To confirm the ArPIKfyve homomeric interactions by another approach, we performed in vivo crosslinking by a short exposure of the Myc-ArPIKfyve-expressing COS cells to a methanol-free formaldehyde reagent. Anti-Myc immunoprecipitates were then analyzed by immunoblotting. As demonstrated in Fig. 4B, we captured interactions corresponding to 170 kDa and ~ 250 kDa crosslinked bands that were immunoreactive with either anti-Myc or anti-ArPIKfyve antibodies. Noteworthy, the crosslinked bands did not display any immunoreactive signals for Sac3 or PIKfyve as revealed by reprobing with antibodies to the endogenous proteins (not shown). This result further substantiates an origin of the crosslinked species from homomeric interactions of overexpressed Myc-ArPIKfyve. Given an ArPIKfyve molecular mass of 82 kDa20, the 170- and 250- kDa crosslinked forms might represent ArPIKfyve homodimers and homotrimers, respectively. Together, these data indicate that ArPIKfyve is engaged in homomeric interactions that are essential for the association of the three proteins in the PAS complex.

The conserved C-terminal domain mediates ArPIKfyve homomeric interactions

ArPIKfyve and its yeast ortholog Vac14 contain highly conserved domains at the N-terminal, the middle and the C-terminal parts of the molecules, with identity/similarity of 41/59%, 29/56% and 32/57%, respectively. Of significant interest are the N-terminally- and centrally-positioned conserved HEAT-like repeats (Fig. 5A), which are implicated in protein-protein interactions in other systems30,31. Therefore, we first considered the ArPIKfyve HEAT-like repeats as candidate domains responsible for the homomeric associations. N-terminal peptide fragments (residues 1–125 and 1–511) cloned in pEGFP vectors were tested for their ability to associate with ectopically expressed Myc-ArPIKfyveWT by coimmunoprecipitation analyses in RIPA lysates from transfected COS cells. As illustrated in Fig. 5B, the N-terminal peptide fragments constituting the first two or all six HEAT-like repeats did not associate with Myc-ArPIKyveWT. In contrast, the C-terminal peptide fragments (residues 298–782 and 523–782), like GFP-ArPIKfyveWT, displayed homomeric interactions with Myc-ArPIKyveWT (Fig. 5B). The conserved C-terminal peptide (residues 523–782; referred to hereafter as ArPIKfyveCt) that was devoid of HEAT-like sequences, but encompasses a conserved domain with unknown function, interacted with Myc-ArPIKfyveWT most efficiently, as quantified from the band intensity of the coimmunoprecipitated protein fragment vs. total overexpressed amounts (Fig. 5A, B and not shown). To confirm the interaction of ArPIKfyveCt with ArPIKfyveWT we also used an alternative GST pull-down assay. Immunoblotting illustrated in Fig. 5C revealed that a substantial fraction of Myc-ArPIKfyveWT binds specifically to GST-ArPIKfyveCt, but not to GST alone, following incubation of the purified GST proteins with RIPA lysates of Myc-ArPIKfyveWT-expressing COS cells. Together, these results show that the conserved ArPIKfyveCt domain is sufficient to mediate the homomeric interactions of ArPIKfyve.

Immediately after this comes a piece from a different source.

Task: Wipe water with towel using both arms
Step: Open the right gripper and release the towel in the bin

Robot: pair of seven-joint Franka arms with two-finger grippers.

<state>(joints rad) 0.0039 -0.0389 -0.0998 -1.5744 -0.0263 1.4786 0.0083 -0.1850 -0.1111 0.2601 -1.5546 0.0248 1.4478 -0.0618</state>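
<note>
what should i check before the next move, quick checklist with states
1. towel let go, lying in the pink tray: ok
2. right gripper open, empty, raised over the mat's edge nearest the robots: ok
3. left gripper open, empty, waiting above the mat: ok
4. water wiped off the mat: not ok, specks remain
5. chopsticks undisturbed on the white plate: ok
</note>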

FIGURE 5. Conserved C-terminal domain mediates ArPIKfyve homomeric interactions.

FIGURE 5

FIGURE 5

(A) Presented is a schematic diagram of ArPIKfyveWT and truncated mutants. Sequence analysis is performed by Pfam (http://pfam.wustl.edu and http://pfam.janella.org) at a medium stringency. The potency of the eGFP-based constructs to associate with HA- or Myc-ArPIKfyve is quantified based on data similar to those presented in B. (B) Fresh RIPA+ lysates derived from COS7 cells, transfected with Myc-ArPIKfyveWT alone or together with the indicated eGFP-based ArPIKfyve constructs were subjected to immunoprecipitation analysis with anti-Myc antibody, followed by SDS-PAGE and immunoblotting. Shown are chemiluminescence detections of a representative experiment out of three to five individual transfections for each truncated construct with similar results. Levels of the coimmunoprecipitated eGFP-based proteins are quantified (see panel A) relatively to their total expression amounts; (C) GST-ArPIKfyveCt (lanes 1 and 2) or GST alone (lanes 3 and 4), purified and immobilized (each at 1 μg) on GSH-agarose beads as described in Experimental Procedures, were incubated (18 h at 4°C) with RIPA+ lysates derived from Myc-ArPIKfyveWT (lane 5) or mock-transfected COS7 cells (not shown). Beads were washed in RIPA+ buffer and captured proteins were analyzed by SDS-PAGE and immunoblotting. Shown is a chemiluminescence detection of a representative experiment out of three pull-down experiments with similar results.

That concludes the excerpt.